Trump’s support of Mitch McConnell’s candidate instead of Steve Bannon’s could be explained away if Strange were likely to win. But in reality, he’ll probably lose. And that makes Trump’s embrace of Strange even more inexplicable. The only credible explanation is that Trump cut some deal with the Senate Majority Leader. But given how little McConnell has delivered – healthcare reform is on life support, and tax reform efforts have moved at the speed of a car stuck in the mud – one wonders what Trump believes he will actually receive in return for defying his base and backing Strange.
This primary in Alabama will determine the GOP candidate to replace Attorney General Jeff Sessions, and the winner will be a prohibitive favorite to defeat Democrat Doug Jones in November’s general election.
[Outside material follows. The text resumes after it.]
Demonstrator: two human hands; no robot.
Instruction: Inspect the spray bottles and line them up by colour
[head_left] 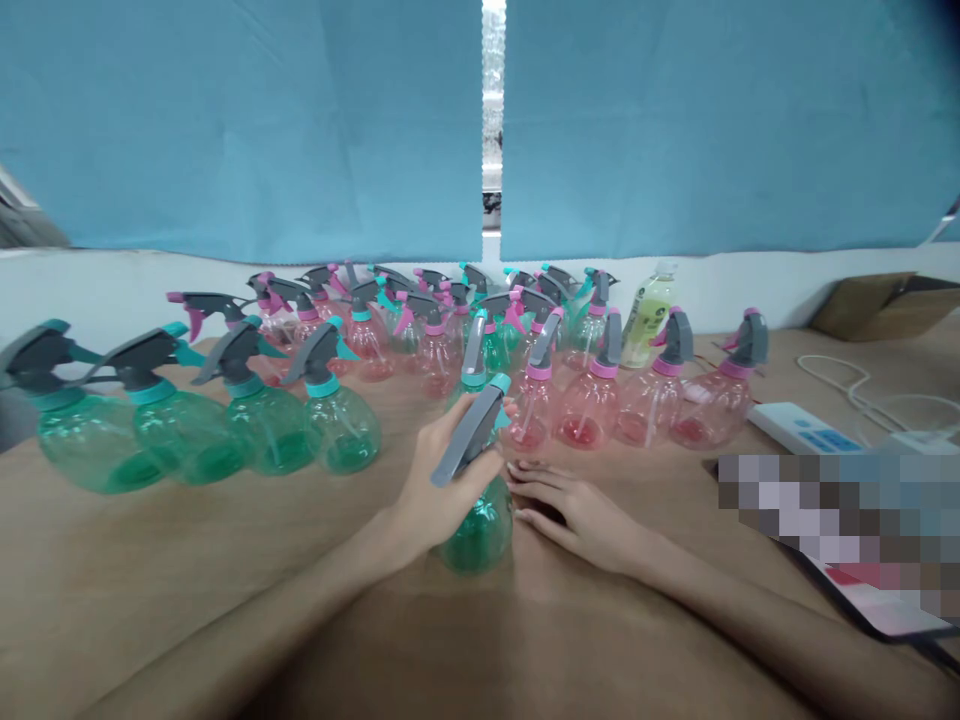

Millions of dollars have flowed into Alabama from outside the state in support of Luther Strange, much of it used on attacks ads against Moore. But Moore, like Trump, is hardly one to back down. The two-time Chief Justice of the Alabama Supreme Court installed a Ten Commandments monument in the rotunda of the Alabama Judicial Building in the dark of night in 2001 and was removed from the bench two years later for refusing to take it down. Moore won a second term as Chief Justice in 2012, but in 2016 he wouldn’t accept the U.S. Supreme Court ruling on gay marriage and was suspended from the bench while charges against him are pending. On Monday evening, Moore pulled a gun out of his pocket at a rally to demonstrate that, unlike the claims of the negative ads, he is indeed a supporter of the second amendment.
Luther Strange, on the other hand, is a former Alabama Attorney General and career politician appointed to replace Sessions by Governor Robert Bentley, who resigned from office in April of this year following a sex scandal.